There are serious consequences to violations of the academic integrity policy. Oakton's policies and procedures provide students a fair hearing if a complaint is made against you. If you are found to have violated the policy, the minimum penalty is failure on the assignment and, a disciplinary record will be established and kept on file in the office of the Vice President for Student Affairs for a period of 3 years.
Details of the Code of Academic Conduct can be found in the Student Handbook.

VI.   Sequence of Topics

A.    The Cameras
         1.    Hasselblad
         2.    Kiev
         3.    Mamiya 7
         4.    Mamiya 645AFD
         5.    Mamiya RB 67
         6.    Seagull
B.     Digital back
         1.    Computer interface
         2.    Technical limitations
         3.    Practical limitations
C.    Composition issues
         1.   Square format
         2.   Shallower depth of field
         3.   Other formats (645,67,69)
D.    Focussing issues
         1.      Range finder
         2.      Waist-level finder
         3.      Metered and non-metered prism
E.    Development
         1.      Developers
         2.      High Acutance
         3.      Tonal reproduction
F.    Color theory
         1.      Simultaneous color contrast
         2.      Mood of color
         3.      Color as composition
G.    History and survey of contemporary practitioners of the medium
         1.    Technical advancements
               a.    Body
               b.    Lens
               c.    Color correction
               d.    Digital age
         2.    Historical developments:
               a.    Necessity for this medium
               b.    Paper to film
               c.    Range finder/ single lens reflex
         3.    People in history
               a.    Documentary
               b.    Political issues
               c.    War photography
         4.    Contemporary photographers:
               a.    Social issues
               b.    Cultural relevance
               c.    Art

VII.  Methods of Instruction

A.    Slide presentations and discussions of relevant work.
B.    Demonstrations of shooting techniques and all printing processes.
C.    Critiques of student work, both in progress and at the end, to develop standards and evaluative criteria.

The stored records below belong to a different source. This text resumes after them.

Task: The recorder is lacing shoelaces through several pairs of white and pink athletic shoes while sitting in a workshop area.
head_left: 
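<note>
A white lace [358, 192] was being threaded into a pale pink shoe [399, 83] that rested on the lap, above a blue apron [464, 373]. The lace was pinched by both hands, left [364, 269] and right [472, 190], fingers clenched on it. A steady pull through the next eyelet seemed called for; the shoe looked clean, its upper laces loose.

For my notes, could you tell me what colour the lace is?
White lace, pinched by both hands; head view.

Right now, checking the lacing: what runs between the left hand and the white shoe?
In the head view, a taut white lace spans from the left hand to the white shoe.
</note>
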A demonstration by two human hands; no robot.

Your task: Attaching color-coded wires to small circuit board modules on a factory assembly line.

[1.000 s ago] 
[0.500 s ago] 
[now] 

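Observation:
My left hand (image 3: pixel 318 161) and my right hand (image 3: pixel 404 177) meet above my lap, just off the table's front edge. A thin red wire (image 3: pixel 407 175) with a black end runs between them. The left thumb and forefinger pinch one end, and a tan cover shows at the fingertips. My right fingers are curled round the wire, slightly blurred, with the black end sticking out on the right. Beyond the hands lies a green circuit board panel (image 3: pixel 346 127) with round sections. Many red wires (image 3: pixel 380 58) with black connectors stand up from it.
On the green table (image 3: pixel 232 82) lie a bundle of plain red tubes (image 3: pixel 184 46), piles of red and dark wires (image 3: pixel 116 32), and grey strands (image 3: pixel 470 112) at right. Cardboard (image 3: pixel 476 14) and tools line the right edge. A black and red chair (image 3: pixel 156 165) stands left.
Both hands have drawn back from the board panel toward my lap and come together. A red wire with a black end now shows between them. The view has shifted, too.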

Course may be taught as face-to-face, media-based, hybrid or online course.

VIII. Course Practices Required

A.    Active participation in all critiques.
B.    Produce a final project of at least 10 original pieces ready for display.

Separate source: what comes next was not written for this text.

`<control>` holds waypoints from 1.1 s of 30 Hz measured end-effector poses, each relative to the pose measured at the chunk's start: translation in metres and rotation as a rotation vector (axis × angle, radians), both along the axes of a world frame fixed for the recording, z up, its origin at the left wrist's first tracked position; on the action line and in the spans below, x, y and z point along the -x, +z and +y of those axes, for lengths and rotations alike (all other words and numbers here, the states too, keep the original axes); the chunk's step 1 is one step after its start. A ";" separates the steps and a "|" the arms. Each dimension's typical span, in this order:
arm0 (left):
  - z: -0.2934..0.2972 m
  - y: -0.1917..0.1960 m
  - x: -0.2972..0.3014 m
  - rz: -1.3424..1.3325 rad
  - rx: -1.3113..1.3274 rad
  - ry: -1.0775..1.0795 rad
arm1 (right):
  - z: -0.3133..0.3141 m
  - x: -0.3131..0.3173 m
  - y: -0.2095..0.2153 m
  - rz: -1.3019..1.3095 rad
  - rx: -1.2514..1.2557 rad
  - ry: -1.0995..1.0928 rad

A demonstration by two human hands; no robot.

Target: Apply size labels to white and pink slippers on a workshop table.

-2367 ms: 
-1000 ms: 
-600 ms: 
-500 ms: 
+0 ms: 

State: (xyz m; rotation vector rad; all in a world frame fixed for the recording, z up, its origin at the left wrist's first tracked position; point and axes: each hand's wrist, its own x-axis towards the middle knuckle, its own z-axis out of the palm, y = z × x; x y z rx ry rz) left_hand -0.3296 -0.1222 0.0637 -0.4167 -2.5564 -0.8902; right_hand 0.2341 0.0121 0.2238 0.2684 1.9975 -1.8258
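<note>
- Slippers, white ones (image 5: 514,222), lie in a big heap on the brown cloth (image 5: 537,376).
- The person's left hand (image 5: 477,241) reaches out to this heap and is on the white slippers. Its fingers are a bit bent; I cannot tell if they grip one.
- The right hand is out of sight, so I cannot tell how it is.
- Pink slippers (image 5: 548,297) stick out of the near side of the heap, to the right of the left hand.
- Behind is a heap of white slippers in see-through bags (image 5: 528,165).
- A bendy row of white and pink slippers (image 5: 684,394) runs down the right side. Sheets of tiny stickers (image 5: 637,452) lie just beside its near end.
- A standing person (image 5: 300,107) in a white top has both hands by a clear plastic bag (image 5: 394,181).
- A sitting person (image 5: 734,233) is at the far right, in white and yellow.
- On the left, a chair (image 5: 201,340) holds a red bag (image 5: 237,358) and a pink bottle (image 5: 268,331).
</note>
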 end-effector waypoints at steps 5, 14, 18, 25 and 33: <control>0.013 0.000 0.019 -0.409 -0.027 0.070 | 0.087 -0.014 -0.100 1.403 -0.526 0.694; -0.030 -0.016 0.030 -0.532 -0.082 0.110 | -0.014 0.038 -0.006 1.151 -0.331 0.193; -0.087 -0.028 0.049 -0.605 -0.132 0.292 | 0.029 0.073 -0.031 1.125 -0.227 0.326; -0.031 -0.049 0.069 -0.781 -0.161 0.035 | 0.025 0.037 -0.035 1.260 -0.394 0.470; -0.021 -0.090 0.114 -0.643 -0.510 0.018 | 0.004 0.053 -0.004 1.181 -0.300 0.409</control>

IX.   Instructional Materials

Note: Current textbook information for each course and section is available on Oakton's Schedule of Classes.

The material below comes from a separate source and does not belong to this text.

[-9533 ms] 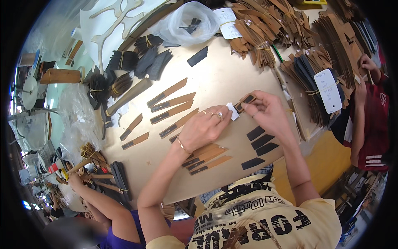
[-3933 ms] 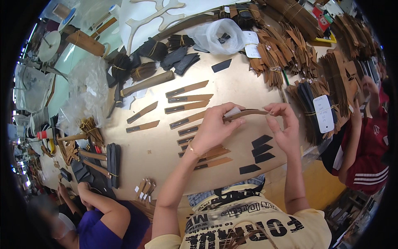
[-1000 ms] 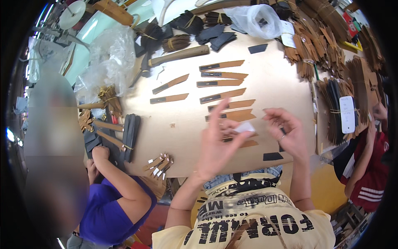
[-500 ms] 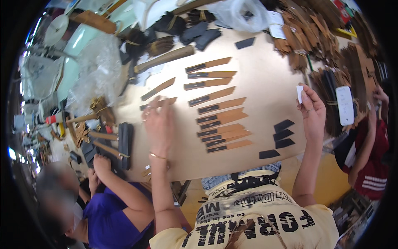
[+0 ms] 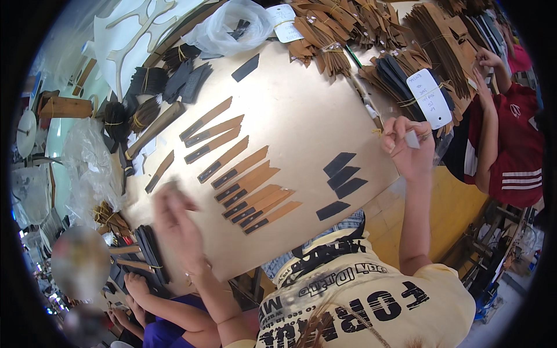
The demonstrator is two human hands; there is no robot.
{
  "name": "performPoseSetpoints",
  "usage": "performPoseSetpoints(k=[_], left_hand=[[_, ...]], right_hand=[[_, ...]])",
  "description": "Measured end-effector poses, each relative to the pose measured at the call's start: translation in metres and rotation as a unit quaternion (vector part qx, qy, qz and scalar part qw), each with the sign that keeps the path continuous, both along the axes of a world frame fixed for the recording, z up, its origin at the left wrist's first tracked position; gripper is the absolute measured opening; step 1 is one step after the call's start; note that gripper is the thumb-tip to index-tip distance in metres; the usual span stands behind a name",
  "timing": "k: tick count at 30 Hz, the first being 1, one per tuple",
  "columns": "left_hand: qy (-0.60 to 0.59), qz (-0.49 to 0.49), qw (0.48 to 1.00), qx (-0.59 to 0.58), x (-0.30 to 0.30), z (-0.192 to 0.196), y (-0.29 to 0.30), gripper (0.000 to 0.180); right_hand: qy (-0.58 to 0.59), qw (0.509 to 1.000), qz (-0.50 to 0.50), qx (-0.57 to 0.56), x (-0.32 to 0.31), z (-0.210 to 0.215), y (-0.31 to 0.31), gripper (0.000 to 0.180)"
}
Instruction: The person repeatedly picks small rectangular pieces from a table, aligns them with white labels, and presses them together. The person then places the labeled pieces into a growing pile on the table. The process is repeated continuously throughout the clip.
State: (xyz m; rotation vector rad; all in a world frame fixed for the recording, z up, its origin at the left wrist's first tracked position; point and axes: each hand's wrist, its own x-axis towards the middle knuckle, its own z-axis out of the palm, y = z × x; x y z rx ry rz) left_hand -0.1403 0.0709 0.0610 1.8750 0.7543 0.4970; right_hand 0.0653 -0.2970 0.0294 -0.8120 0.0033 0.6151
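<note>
My right hand [image 5: 411, 148], raised over the right edge of the table, pinches a small white piece of paper [image 5: 412, 139]. At the left, my left hand [image 5: 177, 223] is smeared by motion above the table; whether its fingers hold anything does not show. Close beyond it lies a single brown strip [image 5: 160, 171] with dark edging. A slanting row of brown leather-like strips [image 5: 232, 158], each with a black piece at its lower left end, runs down the middle of the table. Several dark slanted pieces [image 5: 346, 175] lie right of that row.
Bundles of brown strips [image 5: 331, 29] and a dark bundle with a white tag [image 5: 429, 98] crowd the far right. A clear plastic bag [image 5: 232, 26] and dark bundles line the far side. Co-workers' arms [image 5: 162, 310] show at the left and right [image 5: 487, 127].
The view has turned, so the row appears further left. My left hand has come off the second loose strip's place, and that strip no longer shows there. My right hand keeps the paper.
</note>
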Motion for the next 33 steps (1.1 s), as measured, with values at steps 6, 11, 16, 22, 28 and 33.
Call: performPoseSetpoints(k=[6,11,16,22,28,33], left_hand=[[0.072,-0.352,0.891,-0.275,0.066,0.015,-0.103,0.034],[0.066,-0.381,0.888,-0.249,0.082,0.008,-0.134,0.05],[0.042,-0.391,0.897,-0.201,0.077,0.0,-0.145,0.058],[0.12,-0.294,0.935,-0.156,0.059,-0.014,-0.145,0.041],[0.097,-0.248,0.96,-0.087,0.052,-0.028,-0.147,0.014],[0.089,-0.224,0.969,-0.057,0.058,-0.027,-0.151,0.012]], right_hand=[[-0.131,0.962,0.146,-0.189,-0.013,0.003,0.034,0.031],[-0.094,0.952,0.215,-0.195,-0.028,0.006,0.036,0.041],[-0.084,0.939,0.235,-0.236,-0.039,0.0,0.037,0.033],[-0.097,0.901,0.178,-0.384,-0.035,0.004,0.032,0.016],[-0.257,0.807,0.168,-0.504,-0.029,0.007,0.044,0.015],[-0.275,0.802,0.132,-0.514,-0.032,0.004,0.047,0.015]])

1.    LIGHT METER:   A light meter is required. A hand-held light meter is preferred, but an internal light meter is also acceptable.
2.    TRIPOD:  Large enough to hold your camera steady.
3.    CABLE RELEASE:  A six inch cable release  will be more than adequate. Make sure that the thread FITS the camera. 
4.    FILM:  Transparency film in, 2 ¼, both daylight and tungsten balanced.
5.    NEGATIVE SLEEVES:  Buy the correct size for your negative format.

X.    Methods of Evaluating Student Progress

The final grade will be based upon the following elements and their weights:

A.    Completion of weekly photographic assignments: 60%
B.    Final project: 40%

XI.   Other Course Information

A.    It is essential to be on time; lectures and slide presentations take place at the beginning of class and will not be repeated. Attendance is expected for all classes and review sessions.
B.    All assignments and projects are to be on time and demonstrate proficiency.
C.    Instructors will specify in their syllabus the approximate cost of materials over and above the lab fee.

If you have a documented learning, psychological, or physical disability you may be entitled to reasonable academic accommodations or services. To request accommodations or services, contact the Access and Disability Resource Center at the Des Plaines or Skokie campus. All students are expected to fulfill essential course requirements. The College will not waive any essential skill or requirement of a course or degree program.